WORK ITEM: Read through the listing and copy every line that contains the word "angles".

THE DATA:
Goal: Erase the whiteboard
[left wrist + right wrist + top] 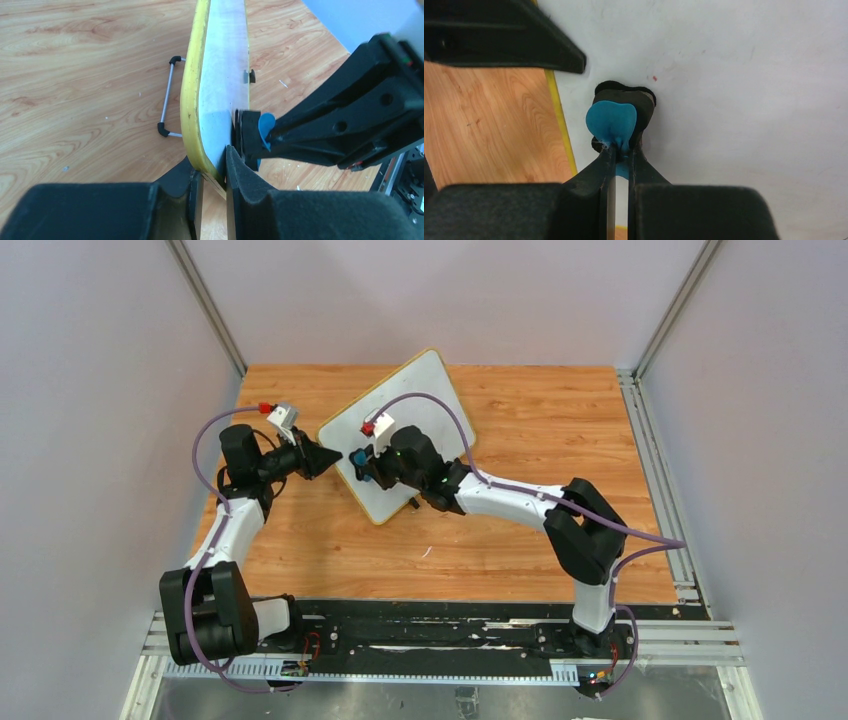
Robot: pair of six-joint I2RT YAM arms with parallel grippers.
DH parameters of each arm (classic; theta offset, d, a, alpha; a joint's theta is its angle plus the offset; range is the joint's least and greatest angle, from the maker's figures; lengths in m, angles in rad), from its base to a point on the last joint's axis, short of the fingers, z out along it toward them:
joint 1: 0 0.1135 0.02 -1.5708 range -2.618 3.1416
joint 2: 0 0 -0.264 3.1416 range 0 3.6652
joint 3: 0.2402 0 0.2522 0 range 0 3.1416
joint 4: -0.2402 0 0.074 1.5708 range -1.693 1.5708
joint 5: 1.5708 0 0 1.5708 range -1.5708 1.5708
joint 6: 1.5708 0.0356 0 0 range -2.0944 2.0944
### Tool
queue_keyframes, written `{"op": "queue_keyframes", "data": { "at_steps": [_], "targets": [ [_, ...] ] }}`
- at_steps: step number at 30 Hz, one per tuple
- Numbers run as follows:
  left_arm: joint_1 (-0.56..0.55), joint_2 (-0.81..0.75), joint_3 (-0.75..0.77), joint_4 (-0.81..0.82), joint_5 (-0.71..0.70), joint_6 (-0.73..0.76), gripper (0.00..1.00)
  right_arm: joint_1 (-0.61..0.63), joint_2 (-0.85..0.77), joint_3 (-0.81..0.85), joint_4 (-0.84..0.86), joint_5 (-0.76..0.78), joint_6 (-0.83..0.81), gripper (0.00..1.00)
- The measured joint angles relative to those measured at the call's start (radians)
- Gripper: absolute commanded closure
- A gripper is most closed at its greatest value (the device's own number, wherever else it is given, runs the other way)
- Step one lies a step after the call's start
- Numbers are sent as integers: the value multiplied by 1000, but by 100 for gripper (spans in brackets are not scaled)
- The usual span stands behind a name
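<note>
Your left gripper [212,172] was clamped on the yellow rim of the large white rounded-corner whiteboard [425,390], which sat askew toward the far middle of the light wooden table [560,420]; your right gripper [620,150] was pinched tight on a small blue eraser [610,120], its black pad against the board's white face.
</note>
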State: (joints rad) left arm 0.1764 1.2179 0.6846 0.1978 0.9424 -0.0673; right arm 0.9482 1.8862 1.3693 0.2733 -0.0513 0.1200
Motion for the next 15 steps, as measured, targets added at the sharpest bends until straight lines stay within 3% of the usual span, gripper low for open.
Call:
{"op": "queue_keyframes", "data": {
  "at_steps": [15],
  "targets": [
    [-2,-1,0,9,17,5,100,14,-36,-137,-27,49,2,99]
  ]
}}
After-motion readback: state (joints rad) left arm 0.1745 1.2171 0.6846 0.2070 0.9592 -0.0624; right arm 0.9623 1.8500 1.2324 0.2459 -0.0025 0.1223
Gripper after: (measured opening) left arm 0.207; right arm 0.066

ANSWER TO THE EXERCISE:
DH parameters of each arm (classic; theta offset, d, a, alpha; a joint's theta is its angle plus the offset; range is the joint's least and greatest angle, from the maker's figures; lengths in m, angles in rad), from its base to a point on the last joint's axis, short of the fingers, z out along it toward them:
- The measured joint angles relative to those measured at the call's start (radians)

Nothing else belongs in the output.